Scan the material for the word "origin" and copy each line where it occurs.

- Records for the exercise -
▼
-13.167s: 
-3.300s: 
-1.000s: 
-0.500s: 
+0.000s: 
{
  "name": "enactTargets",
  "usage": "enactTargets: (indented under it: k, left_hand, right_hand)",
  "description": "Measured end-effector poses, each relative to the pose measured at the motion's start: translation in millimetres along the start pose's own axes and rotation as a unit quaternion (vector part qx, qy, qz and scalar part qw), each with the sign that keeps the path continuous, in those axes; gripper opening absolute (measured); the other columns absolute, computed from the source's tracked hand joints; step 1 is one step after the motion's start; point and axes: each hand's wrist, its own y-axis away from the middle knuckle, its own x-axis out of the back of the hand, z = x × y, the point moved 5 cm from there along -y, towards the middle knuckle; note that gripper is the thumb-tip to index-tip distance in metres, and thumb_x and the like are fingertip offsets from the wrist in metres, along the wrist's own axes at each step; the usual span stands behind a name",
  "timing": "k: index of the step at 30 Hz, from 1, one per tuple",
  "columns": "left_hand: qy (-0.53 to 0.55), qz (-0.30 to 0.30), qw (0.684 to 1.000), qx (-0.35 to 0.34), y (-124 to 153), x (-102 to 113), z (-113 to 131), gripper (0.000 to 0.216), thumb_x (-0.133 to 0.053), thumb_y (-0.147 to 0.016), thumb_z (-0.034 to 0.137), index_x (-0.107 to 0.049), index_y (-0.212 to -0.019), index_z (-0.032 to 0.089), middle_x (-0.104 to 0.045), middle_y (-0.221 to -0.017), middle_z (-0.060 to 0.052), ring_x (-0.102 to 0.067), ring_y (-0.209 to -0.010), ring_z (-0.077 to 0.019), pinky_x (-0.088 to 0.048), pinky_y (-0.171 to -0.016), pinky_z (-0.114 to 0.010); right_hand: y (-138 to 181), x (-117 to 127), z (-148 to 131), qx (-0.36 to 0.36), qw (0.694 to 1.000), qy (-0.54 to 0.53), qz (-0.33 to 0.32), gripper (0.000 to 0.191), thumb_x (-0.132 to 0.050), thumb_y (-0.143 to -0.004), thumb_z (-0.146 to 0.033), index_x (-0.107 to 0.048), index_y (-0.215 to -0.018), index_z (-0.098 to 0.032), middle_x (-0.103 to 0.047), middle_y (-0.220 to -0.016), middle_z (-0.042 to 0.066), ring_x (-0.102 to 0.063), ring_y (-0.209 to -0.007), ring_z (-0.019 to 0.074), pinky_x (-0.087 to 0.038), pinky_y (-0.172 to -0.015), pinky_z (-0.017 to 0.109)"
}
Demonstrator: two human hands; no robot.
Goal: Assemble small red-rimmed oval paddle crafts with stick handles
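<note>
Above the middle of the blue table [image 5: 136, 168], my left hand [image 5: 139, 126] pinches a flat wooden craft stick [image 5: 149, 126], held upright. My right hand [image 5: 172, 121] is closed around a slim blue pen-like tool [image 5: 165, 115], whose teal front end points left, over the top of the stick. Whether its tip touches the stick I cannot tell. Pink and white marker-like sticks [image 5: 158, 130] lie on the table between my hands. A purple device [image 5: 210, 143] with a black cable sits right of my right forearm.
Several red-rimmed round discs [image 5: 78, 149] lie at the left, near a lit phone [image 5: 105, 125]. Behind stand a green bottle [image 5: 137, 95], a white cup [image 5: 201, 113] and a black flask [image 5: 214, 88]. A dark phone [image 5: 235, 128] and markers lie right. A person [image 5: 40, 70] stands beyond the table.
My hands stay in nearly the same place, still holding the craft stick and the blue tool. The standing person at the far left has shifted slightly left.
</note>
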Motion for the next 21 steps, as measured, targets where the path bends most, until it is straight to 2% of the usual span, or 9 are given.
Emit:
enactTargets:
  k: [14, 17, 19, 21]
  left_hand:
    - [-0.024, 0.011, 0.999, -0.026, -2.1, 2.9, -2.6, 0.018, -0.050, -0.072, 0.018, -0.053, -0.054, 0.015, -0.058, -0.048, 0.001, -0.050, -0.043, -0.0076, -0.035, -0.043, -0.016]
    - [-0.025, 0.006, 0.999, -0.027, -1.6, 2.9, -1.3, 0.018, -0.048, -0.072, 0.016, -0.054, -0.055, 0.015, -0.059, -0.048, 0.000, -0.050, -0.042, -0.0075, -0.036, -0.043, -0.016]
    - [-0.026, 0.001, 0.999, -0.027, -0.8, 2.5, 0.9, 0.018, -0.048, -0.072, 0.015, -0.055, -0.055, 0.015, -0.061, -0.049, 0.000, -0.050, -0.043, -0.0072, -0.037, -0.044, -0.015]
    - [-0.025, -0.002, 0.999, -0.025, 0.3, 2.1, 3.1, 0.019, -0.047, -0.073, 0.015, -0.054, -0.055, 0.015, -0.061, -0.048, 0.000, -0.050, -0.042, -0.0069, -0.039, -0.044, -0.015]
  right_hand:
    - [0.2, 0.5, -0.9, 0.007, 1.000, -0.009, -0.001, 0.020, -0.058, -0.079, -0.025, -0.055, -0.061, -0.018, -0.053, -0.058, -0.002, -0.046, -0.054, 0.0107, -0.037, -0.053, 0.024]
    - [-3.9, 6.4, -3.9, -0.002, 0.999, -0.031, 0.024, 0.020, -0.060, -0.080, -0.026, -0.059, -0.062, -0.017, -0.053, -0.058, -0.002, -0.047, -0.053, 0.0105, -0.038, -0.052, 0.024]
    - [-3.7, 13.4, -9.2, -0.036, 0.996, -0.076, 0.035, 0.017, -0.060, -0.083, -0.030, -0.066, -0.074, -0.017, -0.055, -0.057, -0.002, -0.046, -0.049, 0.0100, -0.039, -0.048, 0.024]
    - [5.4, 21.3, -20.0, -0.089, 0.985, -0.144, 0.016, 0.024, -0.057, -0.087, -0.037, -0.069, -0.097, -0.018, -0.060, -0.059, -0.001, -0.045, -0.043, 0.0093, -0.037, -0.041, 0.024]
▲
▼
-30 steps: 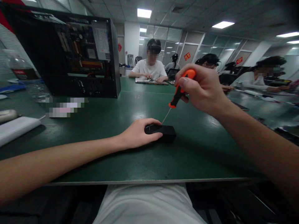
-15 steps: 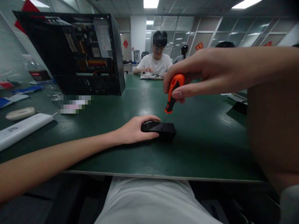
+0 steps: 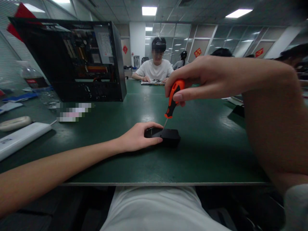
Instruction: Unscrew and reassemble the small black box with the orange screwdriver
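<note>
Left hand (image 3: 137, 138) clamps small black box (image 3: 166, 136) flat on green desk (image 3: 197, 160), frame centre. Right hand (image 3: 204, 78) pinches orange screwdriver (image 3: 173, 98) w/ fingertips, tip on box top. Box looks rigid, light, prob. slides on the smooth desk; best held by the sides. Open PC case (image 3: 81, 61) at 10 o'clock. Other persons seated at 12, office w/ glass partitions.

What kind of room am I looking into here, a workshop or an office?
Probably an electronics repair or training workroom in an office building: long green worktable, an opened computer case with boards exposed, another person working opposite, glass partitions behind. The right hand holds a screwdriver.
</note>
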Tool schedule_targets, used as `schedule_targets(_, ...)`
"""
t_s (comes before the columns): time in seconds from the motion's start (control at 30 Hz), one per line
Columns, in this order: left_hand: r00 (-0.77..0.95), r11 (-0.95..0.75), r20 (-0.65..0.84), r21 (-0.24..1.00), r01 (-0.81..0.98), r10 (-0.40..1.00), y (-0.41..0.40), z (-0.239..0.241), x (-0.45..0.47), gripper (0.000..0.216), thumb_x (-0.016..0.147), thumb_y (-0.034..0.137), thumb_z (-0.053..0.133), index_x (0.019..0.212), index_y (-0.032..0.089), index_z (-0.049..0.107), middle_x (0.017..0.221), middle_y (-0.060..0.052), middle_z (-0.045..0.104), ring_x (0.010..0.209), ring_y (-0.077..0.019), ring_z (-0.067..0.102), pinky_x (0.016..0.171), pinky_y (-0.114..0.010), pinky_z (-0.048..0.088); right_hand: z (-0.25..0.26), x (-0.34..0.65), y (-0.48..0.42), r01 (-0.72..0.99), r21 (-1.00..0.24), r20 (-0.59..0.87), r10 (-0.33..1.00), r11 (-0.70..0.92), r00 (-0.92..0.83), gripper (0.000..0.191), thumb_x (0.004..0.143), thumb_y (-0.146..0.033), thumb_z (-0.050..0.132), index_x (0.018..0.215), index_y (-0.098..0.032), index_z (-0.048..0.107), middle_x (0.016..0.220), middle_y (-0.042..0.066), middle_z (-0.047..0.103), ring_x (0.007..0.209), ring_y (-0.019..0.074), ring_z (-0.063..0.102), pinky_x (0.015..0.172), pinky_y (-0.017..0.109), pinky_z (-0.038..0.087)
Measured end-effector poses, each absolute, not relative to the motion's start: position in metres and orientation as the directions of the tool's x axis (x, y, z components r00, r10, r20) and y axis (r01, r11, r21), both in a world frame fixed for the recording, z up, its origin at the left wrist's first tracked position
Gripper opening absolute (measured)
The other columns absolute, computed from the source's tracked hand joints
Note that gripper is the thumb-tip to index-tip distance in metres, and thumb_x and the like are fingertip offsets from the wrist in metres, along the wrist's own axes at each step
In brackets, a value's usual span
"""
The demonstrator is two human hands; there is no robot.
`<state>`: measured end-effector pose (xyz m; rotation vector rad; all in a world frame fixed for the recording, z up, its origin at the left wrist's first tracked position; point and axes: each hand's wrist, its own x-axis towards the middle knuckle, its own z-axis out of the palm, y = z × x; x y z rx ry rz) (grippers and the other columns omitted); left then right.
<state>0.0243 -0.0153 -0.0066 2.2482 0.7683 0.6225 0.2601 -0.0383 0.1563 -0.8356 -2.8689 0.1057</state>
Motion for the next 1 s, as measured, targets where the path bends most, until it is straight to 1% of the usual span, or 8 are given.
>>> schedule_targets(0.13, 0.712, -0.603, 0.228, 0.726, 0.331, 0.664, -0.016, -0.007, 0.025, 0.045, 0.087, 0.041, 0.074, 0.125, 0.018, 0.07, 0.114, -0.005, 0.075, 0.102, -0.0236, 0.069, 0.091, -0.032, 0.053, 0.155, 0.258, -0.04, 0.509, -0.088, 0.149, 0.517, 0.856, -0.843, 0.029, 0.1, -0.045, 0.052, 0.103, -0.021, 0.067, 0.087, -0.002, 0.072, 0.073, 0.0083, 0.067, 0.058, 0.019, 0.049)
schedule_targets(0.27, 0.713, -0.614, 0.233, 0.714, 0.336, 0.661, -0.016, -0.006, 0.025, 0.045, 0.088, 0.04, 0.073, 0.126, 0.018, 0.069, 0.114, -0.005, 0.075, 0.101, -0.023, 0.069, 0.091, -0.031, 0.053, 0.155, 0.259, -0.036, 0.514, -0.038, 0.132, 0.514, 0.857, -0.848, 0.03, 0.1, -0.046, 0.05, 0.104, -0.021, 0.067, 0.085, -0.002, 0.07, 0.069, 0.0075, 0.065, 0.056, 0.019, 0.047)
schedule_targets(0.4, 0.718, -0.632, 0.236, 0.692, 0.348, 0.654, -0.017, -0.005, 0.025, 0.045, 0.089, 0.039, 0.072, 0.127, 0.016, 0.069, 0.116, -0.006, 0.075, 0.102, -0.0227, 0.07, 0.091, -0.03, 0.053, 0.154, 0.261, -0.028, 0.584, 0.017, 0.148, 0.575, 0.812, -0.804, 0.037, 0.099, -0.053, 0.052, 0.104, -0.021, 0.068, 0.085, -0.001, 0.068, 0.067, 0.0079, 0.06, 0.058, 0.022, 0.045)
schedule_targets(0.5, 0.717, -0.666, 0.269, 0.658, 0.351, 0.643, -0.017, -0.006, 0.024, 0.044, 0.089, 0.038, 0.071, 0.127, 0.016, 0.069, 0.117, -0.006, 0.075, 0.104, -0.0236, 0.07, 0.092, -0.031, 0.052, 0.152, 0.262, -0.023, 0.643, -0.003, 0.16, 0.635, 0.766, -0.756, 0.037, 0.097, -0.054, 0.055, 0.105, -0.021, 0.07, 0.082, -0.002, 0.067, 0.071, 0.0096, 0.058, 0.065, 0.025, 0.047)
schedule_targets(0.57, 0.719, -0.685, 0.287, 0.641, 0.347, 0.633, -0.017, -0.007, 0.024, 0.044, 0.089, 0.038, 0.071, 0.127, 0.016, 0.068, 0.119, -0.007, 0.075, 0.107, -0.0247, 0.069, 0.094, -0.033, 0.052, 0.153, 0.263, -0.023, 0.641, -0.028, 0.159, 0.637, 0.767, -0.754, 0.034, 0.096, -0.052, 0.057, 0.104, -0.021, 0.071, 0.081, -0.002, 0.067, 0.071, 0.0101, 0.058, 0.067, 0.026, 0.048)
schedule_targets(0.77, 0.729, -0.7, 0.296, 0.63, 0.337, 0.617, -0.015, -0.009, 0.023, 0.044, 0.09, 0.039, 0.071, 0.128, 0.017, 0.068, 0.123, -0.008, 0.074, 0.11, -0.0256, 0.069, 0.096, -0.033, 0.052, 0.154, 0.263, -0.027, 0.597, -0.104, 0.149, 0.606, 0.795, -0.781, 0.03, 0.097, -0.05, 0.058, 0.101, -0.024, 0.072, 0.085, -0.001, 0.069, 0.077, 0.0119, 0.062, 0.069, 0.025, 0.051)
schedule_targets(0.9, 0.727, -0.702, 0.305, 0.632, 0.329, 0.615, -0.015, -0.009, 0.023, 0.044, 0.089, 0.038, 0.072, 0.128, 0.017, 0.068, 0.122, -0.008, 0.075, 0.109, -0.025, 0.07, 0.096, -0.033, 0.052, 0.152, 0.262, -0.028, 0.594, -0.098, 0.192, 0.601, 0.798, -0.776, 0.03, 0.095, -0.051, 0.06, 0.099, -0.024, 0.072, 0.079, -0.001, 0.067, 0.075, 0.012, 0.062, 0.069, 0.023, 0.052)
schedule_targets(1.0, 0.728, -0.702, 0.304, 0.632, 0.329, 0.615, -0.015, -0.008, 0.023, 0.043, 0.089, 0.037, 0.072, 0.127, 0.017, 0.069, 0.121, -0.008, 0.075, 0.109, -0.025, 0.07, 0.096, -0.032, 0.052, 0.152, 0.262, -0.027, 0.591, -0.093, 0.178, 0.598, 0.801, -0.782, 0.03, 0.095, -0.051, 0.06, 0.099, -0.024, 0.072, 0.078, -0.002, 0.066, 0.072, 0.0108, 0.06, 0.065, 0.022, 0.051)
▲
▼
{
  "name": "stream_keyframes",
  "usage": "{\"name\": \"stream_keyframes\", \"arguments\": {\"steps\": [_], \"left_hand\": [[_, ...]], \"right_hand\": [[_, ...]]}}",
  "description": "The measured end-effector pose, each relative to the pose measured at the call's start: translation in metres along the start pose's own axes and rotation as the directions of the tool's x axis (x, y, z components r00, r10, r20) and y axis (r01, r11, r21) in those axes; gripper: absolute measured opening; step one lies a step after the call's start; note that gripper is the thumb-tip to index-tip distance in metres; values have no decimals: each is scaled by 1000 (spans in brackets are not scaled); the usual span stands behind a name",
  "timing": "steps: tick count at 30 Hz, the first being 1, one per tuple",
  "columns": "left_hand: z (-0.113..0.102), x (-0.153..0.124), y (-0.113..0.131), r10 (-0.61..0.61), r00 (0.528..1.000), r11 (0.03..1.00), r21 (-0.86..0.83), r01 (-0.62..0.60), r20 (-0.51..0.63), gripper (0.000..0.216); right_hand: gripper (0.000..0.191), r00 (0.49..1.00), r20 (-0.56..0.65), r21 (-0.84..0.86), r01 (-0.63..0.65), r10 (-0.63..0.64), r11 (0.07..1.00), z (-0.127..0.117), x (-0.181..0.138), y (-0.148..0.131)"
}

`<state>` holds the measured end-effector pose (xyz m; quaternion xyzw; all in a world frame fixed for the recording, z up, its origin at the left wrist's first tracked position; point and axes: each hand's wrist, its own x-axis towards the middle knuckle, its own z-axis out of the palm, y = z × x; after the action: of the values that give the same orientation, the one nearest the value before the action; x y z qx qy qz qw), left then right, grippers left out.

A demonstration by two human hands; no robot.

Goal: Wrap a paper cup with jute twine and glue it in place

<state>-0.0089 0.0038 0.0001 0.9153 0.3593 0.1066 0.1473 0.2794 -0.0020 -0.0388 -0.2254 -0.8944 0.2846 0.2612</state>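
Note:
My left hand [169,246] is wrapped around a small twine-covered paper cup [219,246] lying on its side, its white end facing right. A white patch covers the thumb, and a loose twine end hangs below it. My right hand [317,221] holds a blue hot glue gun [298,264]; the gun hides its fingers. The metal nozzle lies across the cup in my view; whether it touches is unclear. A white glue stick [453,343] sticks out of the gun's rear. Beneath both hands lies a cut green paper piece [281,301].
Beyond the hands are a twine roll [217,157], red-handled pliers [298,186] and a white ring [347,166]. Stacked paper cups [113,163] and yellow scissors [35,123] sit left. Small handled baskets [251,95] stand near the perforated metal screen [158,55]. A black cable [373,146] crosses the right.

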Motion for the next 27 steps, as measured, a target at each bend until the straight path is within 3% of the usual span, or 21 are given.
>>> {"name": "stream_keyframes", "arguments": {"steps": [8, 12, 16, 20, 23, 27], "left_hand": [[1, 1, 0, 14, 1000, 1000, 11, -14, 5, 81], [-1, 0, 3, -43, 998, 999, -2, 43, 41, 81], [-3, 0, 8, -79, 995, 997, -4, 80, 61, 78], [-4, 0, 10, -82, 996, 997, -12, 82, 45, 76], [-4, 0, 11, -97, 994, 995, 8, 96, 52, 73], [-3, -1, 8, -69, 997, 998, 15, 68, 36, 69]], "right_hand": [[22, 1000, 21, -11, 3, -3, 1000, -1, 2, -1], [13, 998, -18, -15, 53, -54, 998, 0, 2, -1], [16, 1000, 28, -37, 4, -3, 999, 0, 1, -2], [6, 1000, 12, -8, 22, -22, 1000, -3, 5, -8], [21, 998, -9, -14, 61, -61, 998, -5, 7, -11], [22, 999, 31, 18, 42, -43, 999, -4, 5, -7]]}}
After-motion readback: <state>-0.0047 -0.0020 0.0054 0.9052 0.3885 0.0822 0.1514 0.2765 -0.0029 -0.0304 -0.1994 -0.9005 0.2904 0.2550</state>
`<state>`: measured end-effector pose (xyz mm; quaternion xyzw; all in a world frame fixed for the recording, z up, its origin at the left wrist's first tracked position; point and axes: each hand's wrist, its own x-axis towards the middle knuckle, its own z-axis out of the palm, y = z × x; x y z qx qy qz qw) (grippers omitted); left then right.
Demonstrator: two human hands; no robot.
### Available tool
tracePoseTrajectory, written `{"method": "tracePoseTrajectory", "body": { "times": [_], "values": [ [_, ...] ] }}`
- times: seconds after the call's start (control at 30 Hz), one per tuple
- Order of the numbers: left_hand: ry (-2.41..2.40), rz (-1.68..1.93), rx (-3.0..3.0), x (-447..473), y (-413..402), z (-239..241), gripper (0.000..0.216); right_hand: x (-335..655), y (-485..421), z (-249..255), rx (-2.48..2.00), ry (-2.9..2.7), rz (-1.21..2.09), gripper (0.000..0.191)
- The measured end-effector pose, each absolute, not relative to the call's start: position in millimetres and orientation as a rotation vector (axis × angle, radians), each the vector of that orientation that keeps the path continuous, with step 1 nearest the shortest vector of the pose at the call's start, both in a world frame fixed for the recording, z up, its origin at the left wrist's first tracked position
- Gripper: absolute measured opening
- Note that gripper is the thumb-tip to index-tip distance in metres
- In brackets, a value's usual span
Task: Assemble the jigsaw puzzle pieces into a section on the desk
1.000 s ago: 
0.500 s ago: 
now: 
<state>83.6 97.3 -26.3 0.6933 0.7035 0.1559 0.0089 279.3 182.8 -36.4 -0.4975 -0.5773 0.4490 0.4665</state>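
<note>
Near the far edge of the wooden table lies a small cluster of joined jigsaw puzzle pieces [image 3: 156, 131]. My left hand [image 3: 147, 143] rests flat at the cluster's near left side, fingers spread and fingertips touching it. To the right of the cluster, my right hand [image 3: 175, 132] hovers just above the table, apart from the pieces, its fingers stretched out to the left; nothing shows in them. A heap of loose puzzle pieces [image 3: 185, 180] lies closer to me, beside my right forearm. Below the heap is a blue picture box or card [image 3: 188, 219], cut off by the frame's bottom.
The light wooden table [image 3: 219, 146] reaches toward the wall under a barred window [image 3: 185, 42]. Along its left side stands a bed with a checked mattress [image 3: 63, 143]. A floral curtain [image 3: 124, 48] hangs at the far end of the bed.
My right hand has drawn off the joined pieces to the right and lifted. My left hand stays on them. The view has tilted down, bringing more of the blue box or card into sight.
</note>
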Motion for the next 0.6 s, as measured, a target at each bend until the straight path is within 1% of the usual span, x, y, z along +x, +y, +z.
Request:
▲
- Task response -
Measured end-effector poses, each absolute, not relative to the motion's start: position in metres and orientation as the directions of the tool's x axis (x, y, z components r00, r10, r20) and y axis (r01, r11, r21), both in a world frame fixed for the recording, z up, its origin at the left wrist's first tracked position
`<state>`: measured end-effector pose (xyz m; rotation vector rad; all in a world frame fixed for the recording, z up, its origin at the left wrist's first tracked position; point and axes: each hand's wrist, its own x-axis towards the middle knuckle, its own z-axis out of the palm, y = z × x; x y z rx ry rz) (grippers and the other columns omitted); left then right.
`<state>` holds the measured end-effector pose (xyz m; quaternion xyzw; all in a world frame fixed for the recording, z up, its origin at the left wrist's first tracked position; point and axes: each hand's wrist, its own x-axis towards the middle knuckle, its own z-axis out of the palm, y = z × x; after the action: of the values that give the same orientation, the one nearest the value before the action; x y z qx qy qz qw), left then right, grippers left out.
`<state>`: measured end-effector pose (xyz mm; quaternion xyzw; all in a world frame fixed for the recording, z up, its origin at the left wrist's first tracked position; point and axes: each hand's wrist, its own x-axis towards the middle knuckle, its own z-axis out of the palm, y = z × x; x y z qx qy qz qw) (grippers omitted); left then right.
- The measured end-effector pose, each absolute, not relative to the call's start: position in millimetres and orientation as a rotation vector (axis × angle, radians), each the vector of that orientation that keeps the path continuous, with step 1 nearest the shortest vector of the pose at the call's start, both in a world frame fixed for the recording, z up, its origin at the left wrist's first tracked position

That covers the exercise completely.